Nearly normal residuals:
ggplot(data = m2, aes(x = .resid)) +
geom_histogram(binwidth = .4,fill="cyan",color="black") +
xlab("Residuals") +
theme_bw()
or a normal probability plot of the residuals.
ggplot(data = m2, aes(sample = .resid)) +
stat_qq() +
theme_bw() +
geom_abline(slope=1,intercept = 0)
No, the sample is small but it appears the residual are skewed to the left.
Constant variability:
Based on Figure 24.1, the width of the plot seems constant with the exception of some extreme points. The constant variability assumption seems reasonable.
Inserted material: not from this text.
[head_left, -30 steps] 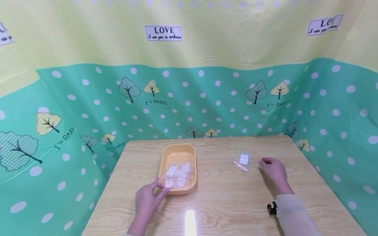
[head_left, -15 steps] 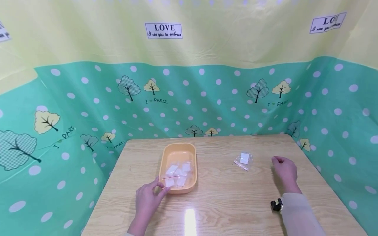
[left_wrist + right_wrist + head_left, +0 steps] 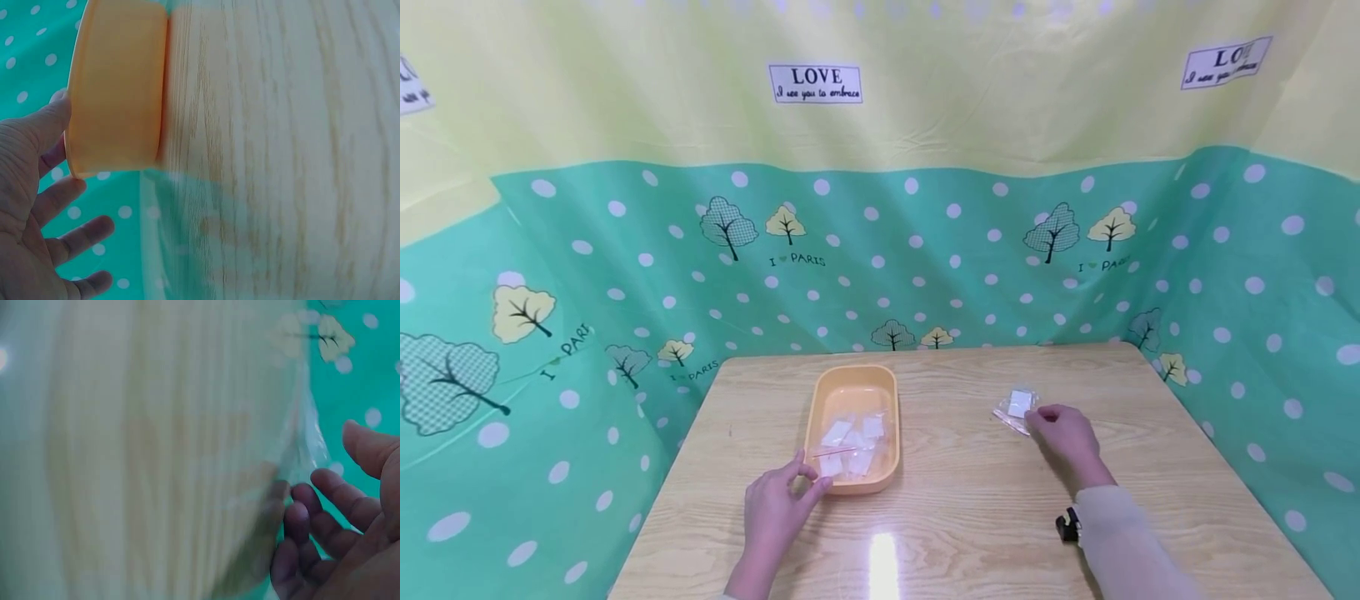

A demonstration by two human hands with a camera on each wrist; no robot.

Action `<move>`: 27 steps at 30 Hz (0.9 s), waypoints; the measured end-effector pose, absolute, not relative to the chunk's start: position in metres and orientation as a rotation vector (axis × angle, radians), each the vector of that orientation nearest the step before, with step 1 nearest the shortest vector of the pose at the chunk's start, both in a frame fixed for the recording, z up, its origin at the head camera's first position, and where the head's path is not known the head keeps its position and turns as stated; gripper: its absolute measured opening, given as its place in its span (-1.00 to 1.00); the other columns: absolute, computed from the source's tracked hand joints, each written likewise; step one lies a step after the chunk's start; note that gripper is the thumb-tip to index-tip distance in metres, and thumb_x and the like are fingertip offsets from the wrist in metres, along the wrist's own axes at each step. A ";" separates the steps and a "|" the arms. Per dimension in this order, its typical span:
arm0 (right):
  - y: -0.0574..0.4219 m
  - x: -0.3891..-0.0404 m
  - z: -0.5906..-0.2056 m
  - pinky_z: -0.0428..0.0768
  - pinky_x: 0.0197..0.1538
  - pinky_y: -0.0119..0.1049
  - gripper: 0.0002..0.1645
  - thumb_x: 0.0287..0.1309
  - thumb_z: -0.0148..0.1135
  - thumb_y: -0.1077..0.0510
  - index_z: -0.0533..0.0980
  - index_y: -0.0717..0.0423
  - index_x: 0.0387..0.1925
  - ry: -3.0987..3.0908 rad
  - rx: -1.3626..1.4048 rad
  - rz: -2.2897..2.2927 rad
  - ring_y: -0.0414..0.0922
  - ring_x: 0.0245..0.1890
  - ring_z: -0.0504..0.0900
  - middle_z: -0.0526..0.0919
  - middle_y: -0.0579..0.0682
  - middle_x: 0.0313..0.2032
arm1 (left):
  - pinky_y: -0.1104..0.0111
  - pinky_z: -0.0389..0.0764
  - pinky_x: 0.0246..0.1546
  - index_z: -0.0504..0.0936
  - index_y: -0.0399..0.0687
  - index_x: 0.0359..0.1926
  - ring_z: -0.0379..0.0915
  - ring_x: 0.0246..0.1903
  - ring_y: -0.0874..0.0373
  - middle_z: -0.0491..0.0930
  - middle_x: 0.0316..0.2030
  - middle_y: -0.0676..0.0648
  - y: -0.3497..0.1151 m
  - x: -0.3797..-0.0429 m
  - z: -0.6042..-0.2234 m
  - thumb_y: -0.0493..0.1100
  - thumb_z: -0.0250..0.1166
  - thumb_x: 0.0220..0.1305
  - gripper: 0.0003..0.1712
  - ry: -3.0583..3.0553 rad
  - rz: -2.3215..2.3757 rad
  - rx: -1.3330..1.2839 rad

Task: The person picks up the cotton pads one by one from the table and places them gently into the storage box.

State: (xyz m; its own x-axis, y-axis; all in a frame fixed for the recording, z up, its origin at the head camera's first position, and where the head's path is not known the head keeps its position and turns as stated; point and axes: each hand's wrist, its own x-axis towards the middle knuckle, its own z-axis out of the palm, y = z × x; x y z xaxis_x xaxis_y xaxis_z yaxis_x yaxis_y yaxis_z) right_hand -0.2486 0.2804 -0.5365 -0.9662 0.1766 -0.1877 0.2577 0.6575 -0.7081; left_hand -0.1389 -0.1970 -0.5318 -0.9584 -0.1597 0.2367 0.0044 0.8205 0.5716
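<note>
In the head view an orange plastic tray (image 3: 891, 433) stands left of centre on the table, with several small clear zip bags (image 3: 853, 437) holding white squares inside it. My left hand (image 3: 775, 508) grips the near left corner of the tray's rim between thumb and index finger; in the left wrist view the other fingers (image 3: 84, 237) spread loosely below. One more zip bag (image 3: 1019, 404) with a white square and a red-lined seal lies on the table to the right. My right hand (image 3: 1067, 435) reaches the bag's right edge, thumb and bent fingers apart in the right wrist view.
The wooden table (image 3: 955, 500) has its far edge against a green dotted curtain (image 3: 880, 250), which also hangs along both sides. A black wrist device (image 3: 1067, 525) sits at the right sleeve (image 3: 1120, 533).
My right hand first moved right, away from the lone zip bag, then came back left to its edge. The left hand, the tray and the bags have stayed put.
</note>
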 end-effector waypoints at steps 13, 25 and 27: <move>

- Predict the response from your explanatory variable for a value between the median and third quartile. Is this an overestimate or an underestimate, and by how much?
summary(hfi$pf_expression_influence)
## Min. 1st Qu. Median Mean 3rd Qu. Max. NA's
## 0.000 3.000 5.333 5.200 7.333 9.667 80
predict(m2,newdata=data.frame(pf_expression_influence=6))
## 1
## 7.53036
We thus predict a value of 7.53 for the pf_score
.
The observed value is 7.96, an average of 42 data points. We tend to underestimate the observed value.
## # A tibble: 1 x 2
## ave n
## <dbl> <int>
## 1 7.96 42